Figure 6. ZFAS1 promotes HIF1α upregulation through STAT3 in IM-resistant K562 cells. (A) Relative expression of STAT3 in IM-R K562 cells transfected with STAT3 plasmid compared to negative control (NC). (B) Western blot analysis showing the protein expression levels of HIF1α, LDHA, and PDK1 in si-NC, si-ZFAS1, and si-ZFAS1 + STAT3 transfected IM-R K562 cells. Data are presented as mean ± SD. ^***p<0.001 vs. NC.

3.6 2-DG reverses the effect of STAT3 overexpression on imatinib sensitivity in IM-R K562 cells

Drug sensitivity assays using CCK-8 showed that overexpression of STAT3 significantly decreased the sensitivity of IM-R K562 cells to imatinib, as evidenced by an increased IC50 value. However, treatment with the glycolysis inhibitor 2-DG reversed the effect of STAT3 overexpression, restoring imatinib sensitivity in these cells (Figure 7A). Specifically, the IC₅₀ value for imatinib in STAT3-overexpressing cells (11.48 µM, p <0.01) was significantly higher compared to control cells (7.929 µM), but this increase was negated by 2-DG treatment (9.063 µM, p <0.05, Figure 7B). STAT3-mediated imatinib resistance in IM-R K562 cells is, at least in part, dependent on enhanced glycolytic activity.
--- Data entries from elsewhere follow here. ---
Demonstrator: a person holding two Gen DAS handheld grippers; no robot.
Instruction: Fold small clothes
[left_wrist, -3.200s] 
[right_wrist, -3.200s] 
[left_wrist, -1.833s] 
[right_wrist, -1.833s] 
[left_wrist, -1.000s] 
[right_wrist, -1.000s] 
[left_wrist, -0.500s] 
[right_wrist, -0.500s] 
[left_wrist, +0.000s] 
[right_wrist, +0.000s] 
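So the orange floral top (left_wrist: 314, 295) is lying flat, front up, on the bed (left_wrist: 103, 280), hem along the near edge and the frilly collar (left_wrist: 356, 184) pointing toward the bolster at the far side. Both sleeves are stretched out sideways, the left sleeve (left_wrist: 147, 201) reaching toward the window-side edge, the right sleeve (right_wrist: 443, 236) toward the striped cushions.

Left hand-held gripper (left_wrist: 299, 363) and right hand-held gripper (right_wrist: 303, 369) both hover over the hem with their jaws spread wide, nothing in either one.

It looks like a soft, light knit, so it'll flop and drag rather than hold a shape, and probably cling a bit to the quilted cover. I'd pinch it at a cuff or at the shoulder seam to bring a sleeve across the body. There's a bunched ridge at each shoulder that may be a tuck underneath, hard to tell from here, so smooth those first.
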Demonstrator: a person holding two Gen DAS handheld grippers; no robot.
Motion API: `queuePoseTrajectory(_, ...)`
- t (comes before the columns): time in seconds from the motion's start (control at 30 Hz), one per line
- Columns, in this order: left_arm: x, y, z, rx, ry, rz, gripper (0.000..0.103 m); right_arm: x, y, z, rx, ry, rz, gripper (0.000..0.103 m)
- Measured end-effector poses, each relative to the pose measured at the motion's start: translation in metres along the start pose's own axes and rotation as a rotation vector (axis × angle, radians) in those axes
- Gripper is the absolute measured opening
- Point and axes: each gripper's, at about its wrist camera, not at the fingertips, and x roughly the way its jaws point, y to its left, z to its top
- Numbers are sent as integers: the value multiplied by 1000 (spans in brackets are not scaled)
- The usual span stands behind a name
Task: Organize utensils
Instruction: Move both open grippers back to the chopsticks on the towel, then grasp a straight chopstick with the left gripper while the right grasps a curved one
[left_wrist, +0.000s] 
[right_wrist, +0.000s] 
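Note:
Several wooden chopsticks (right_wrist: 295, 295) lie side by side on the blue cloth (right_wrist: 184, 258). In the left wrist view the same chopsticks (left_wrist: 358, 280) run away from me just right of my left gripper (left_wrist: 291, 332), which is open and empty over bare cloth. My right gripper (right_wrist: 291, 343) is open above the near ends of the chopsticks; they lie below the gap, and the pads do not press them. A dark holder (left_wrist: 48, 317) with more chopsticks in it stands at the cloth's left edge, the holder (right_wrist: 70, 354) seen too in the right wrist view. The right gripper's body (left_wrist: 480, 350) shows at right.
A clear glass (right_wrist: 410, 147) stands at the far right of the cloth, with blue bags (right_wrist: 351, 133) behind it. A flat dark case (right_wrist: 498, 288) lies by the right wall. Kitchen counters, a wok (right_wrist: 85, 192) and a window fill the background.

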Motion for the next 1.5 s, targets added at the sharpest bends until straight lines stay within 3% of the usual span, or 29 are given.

The reversal of this resistance by 2-DG highlights the potential therapeutic utility of targeting glycolysis in overcoming STAT3-induced drug resistance in CML.

Figure 7

Figure 7. Effect of 2-DG on STAT3-mediated imatinib resistance in IM-R K562 cells. (A) CCK-8 assay shows relative cell viability of IM-R K562 cells with negative control (NC), STAT3 overexpression (STAT3), and STAT3 treated with 2-DG (STAT3 + 2-DG) under varying concentrations of imatinib. (B) IC50 values were determined via CCK-8 assay after 48 hours of imatinib treatment. ^**p<0.01 vs. NC; ^#p<0.05 vs. STAT3.

4 Discussion

In this study, we demonstrate that the long noncoding RNA ZFAS1 exerts oncogenic effects in CML by promoting glucose metabolism and activating STAT3 signaling. Our findings align with prior reports highlighting ZFAS1’s involvement in other hematologic malignancies and solid tumors. Notably, ZFAS1 has been implicated in enhancing glycolysis and tumor proliferation via its interaction with key metabolic regulators.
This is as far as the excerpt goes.